- Problem to solve:
Output a character-exact copy of the data, images removed.

##############################

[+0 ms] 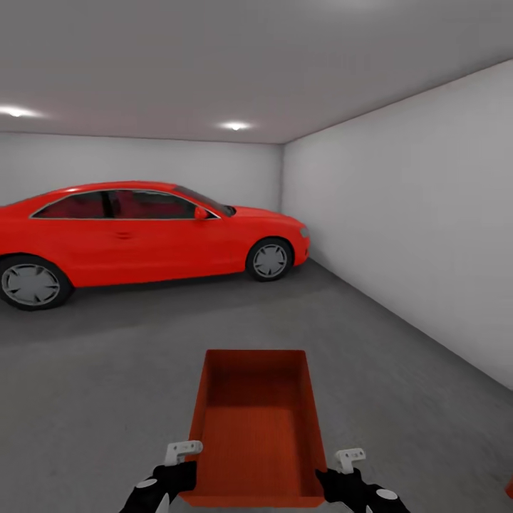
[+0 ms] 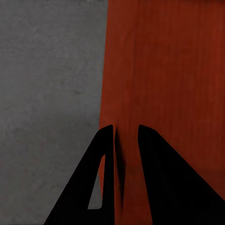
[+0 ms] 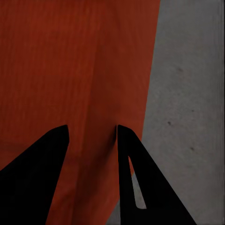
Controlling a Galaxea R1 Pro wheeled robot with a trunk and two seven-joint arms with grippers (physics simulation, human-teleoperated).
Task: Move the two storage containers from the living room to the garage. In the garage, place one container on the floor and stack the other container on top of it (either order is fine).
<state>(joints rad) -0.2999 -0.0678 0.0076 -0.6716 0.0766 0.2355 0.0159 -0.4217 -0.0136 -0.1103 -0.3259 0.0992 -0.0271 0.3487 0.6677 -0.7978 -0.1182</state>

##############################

- Expected output:
[+0 ms] 
[+0 ms] 
[+0 ms] 
Controlling a Galaxea R1 Pro wheeled robot with a trunk and two seven-joint arms with grippers (physics simulation, human-teleoperated).
Task: Move the two storage containers from the living room to the garage. In the garage, place one container on the floor and stack the other container on top of it (either order is fine).
<state>(joints rad) -0.2999 -0.0678 0.0076 -0.6716 0.0766 0.2355 0.0159 -0.4217 -0.0136 -0.1103 -0.3259 0.0992 -0.0271 0.3487 0.6677 -0.7978 -0.1182</state>

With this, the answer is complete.